1.Working equipment, in particular a tamper driven by an internal combustion engine for soil compaction, with a working mass which can be driven linearly back and forth to exert a pounding or impact effect by the drive motor and a pounding or impact system surrounded by a casing (12) in which the Rotary movement of the drive motor is converted into a reciprocating linear movement and transferred to the working mass, the ramming or impact system having oil lubrication and the air intake duct (30) of the motor being provided with an air filter (26), characterized in that the the tamping system enclosing casing (12) is provided with a small opening (36) opening downstream of the air filter (26) into the air intake duct (30) of the internal combustion engine, the cross section of which is dimensioned such that pressure equalization between the tamping system and the environment is possible and oil from the ramming or impact system into the Moto's air intake duct rs can get.
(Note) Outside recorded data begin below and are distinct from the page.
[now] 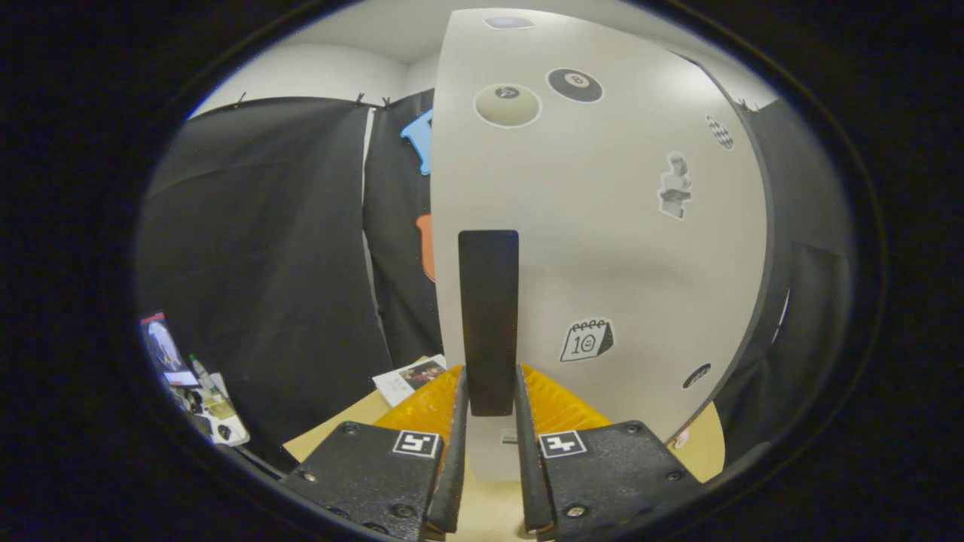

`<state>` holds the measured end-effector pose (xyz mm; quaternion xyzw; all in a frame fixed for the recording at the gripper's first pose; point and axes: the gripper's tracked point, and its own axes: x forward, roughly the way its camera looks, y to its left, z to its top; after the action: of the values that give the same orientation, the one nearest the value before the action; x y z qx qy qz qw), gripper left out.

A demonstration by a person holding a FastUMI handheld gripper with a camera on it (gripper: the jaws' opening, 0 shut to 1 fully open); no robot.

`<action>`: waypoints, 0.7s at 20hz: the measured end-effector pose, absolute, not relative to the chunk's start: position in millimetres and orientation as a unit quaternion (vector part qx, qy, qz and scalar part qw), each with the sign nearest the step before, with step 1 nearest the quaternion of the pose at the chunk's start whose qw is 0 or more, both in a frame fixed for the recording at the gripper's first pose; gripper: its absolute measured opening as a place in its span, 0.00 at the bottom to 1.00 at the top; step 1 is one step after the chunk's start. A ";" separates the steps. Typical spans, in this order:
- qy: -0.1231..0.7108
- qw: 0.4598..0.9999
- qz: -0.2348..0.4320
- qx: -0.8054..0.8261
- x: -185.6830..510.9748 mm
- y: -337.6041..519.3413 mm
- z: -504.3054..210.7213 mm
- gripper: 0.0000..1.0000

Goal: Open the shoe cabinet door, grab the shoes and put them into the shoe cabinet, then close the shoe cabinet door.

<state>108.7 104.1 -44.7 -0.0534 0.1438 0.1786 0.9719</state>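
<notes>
The shoe cabinet door (602,248) stands upright just ahead of the gripper (491,391), its long axis vertical and its pale face turned toward the camera. A black bar handle (489,316) runs vertically near the door's left edge, and its lower end sits between the two fingers, which close on it from either side. The door carries stickers (an eight ball (575,85), a calendar (587,340), a small figure (675,187)). A light wooden tabletop (700,452) lies below.

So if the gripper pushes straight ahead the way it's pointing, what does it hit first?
The gripper already has its jaws closed on the black handle, so going on it would likely press straight into the white cabinet door behind the handle.
</notes>
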 end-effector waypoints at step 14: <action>0.125 0.970 0.207 -0.017 118.1 50.7 -45.2 0.18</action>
<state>118.1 50.7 -45.2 -0.0170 0.1255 0.2069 0.9701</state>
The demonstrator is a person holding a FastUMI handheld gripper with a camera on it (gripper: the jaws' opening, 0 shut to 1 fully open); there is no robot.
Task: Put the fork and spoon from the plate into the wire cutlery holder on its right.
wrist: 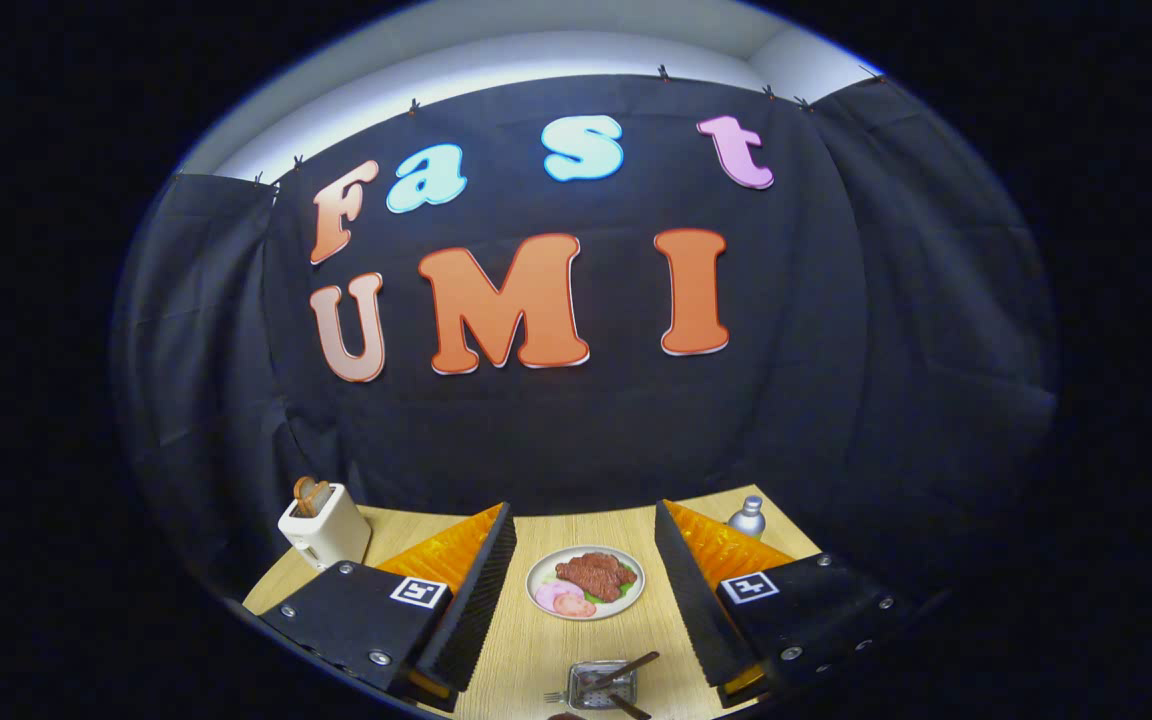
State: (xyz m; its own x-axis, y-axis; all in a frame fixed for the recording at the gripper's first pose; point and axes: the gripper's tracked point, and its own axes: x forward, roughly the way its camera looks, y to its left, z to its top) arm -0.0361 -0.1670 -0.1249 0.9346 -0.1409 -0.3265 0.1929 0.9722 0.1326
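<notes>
My gripper is open and holds nothing, its fingers spread wide above a light wooden table. Between the fingers and a little ahead sits a round white plate with meat and vegetable slices on it. Nearer to me, low between the finger bases, is a small wire cutlery holder. A fork with a dark brown handle lies across the holder, tines poking out to the left. A second brown-handled utensil lies at the holder's near right corner; its head is hidden.
A cream toaster with toast in its slot stands at the table's far left corner. A small silver bottle stands at the far right. The black cloth wall closes off the back of the table.
</notes>
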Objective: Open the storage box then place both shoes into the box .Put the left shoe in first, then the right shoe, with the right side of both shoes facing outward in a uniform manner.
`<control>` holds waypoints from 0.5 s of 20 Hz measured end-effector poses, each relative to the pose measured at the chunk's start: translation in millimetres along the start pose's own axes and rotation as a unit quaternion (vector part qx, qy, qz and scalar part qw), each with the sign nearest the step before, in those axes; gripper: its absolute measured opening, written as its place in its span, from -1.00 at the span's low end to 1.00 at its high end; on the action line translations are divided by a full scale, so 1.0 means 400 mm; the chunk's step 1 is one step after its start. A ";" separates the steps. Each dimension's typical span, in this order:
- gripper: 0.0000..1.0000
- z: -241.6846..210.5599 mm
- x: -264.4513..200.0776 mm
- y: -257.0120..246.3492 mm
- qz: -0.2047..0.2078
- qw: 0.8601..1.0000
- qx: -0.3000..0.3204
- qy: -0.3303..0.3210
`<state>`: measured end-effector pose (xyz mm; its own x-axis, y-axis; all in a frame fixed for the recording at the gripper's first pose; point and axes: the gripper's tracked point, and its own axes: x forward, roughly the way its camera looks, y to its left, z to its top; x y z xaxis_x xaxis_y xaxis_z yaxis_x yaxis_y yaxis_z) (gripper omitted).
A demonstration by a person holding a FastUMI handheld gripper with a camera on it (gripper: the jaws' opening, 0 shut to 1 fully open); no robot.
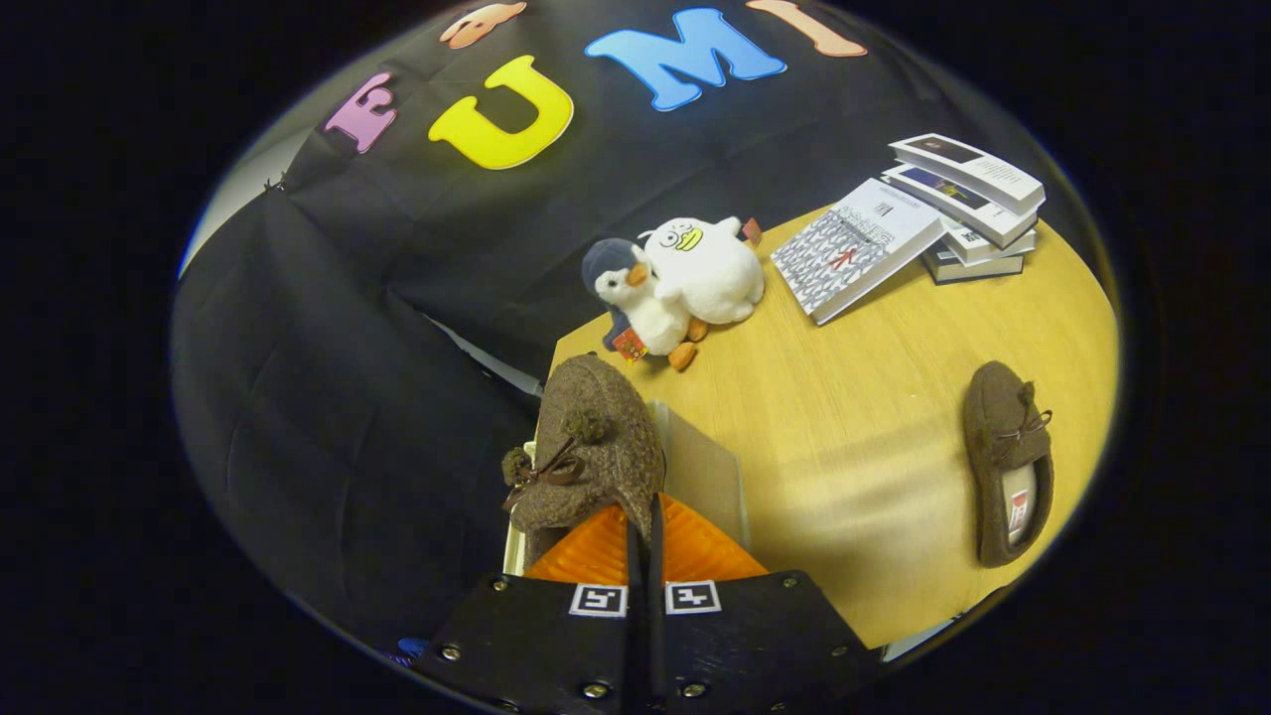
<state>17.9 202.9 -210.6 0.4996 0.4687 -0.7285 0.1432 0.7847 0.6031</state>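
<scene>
1. Gripper [643,531] fingers nearly closed, pinched on the heel edge of a brown slipper [593,452]; only a thin gap shows between them.
2. Held slipper points away from the fingers, pom-pom lace bow on top, hanging over a pale storage box [707,469] at the table's near corner.
3. Box sits just ahead of the fingers, mostly hidden by the slipper; lid state unclear.
4. Second brown slipper [1010,465] lies on the wooden table [854,417], well apart to the right, opening facing up.
5. Beyond: penguin plush [635,298] touching white duck plush [707,270].
6. Books [968,204] stacked further right, one book [854,248] leaning on the stack.
</scene>
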 end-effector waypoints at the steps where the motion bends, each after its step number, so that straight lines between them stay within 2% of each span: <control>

2. Tool according to claim 1, characterized in that the opening (36) is a bore with a diameter of at least 0.8 mm.

3. Tool according to claim one of the preceding claims, characterized in that the opening (36) opens upstream of a venturi section of a carburetor assigned to the engine in the air intake duct (30).

4. Tool according to one of the preceding claims, characterized in that the opening (36) is formed in an interchangeable nozzle body (16; 38).

5. Tool according to claim 4, characterized in that the opening (36) is formed by the nozzle bore of a commercially available carburetor nozzle which is interchangeably inserted into the casing (12).

6. Tool according to one of the preceding claims, characterized in that an abrasive wear exposed components of the ramming or impact system consist of materials with good sliding properties and low abrasion.